## Your assignment
Start with the first line of the data and end with the line that holds "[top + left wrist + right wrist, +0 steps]"; write out each one exactly.

## Data segment
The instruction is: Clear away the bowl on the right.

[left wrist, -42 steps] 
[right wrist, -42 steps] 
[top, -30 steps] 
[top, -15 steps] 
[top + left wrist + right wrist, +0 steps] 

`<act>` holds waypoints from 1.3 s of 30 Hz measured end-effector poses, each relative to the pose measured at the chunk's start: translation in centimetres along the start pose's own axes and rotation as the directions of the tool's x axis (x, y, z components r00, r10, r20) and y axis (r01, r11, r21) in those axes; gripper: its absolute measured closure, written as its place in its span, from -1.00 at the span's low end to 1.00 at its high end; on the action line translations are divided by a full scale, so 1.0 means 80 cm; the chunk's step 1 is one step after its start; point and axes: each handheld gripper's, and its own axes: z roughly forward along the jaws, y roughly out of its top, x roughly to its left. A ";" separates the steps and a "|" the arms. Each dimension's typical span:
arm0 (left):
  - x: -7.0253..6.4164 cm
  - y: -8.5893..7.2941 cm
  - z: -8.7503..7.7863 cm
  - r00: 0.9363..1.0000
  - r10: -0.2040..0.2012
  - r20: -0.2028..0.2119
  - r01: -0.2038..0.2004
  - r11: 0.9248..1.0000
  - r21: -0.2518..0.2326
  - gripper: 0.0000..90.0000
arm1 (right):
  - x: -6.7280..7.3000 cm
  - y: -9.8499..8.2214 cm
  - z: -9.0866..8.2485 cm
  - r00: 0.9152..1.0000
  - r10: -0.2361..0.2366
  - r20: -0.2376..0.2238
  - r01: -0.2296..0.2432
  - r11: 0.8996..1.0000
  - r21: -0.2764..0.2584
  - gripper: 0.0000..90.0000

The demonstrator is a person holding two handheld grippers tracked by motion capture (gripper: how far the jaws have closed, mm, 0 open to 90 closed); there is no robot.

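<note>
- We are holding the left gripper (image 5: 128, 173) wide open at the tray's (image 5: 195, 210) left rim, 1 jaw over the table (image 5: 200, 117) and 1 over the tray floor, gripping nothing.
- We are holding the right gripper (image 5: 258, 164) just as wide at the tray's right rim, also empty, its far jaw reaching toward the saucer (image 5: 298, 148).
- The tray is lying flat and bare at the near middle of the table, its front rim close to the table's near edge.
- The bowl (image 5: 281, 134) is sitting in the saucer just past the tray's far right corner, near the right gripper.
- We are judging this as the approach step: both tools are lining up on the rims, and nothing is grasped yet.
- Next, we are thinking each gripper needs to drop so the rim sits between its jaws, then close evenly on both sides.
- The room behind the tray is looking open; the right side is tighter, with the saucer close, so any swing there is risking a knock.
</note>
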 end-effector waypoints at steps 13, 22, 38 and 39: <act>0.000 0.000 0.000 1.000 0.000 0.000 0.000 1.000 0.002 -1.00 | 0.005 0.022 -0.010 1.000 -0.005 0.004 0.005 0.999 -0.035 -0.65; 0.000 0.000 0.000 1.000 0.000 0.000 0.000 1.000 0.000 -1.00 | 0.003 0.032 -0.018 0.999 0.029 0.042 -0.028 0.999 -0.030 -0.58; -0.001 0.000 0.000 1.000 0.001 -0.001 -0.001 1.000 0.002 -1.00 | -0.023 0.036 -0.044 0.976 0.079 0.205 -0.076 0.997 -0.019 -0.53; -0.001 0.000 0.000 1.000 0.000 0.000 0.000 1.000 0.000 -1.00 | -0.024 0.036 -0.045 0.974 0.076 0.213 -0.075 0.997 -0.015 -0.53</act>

## Your response
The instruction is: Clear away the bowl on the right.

[left wrist, -42 steps] 
[right wrist, -42 steps] 
[top, -30 steps] 
[top, -15 steps] 
[top + left wrist + right wrist, +0 steps] 

This completes the output for the exercise.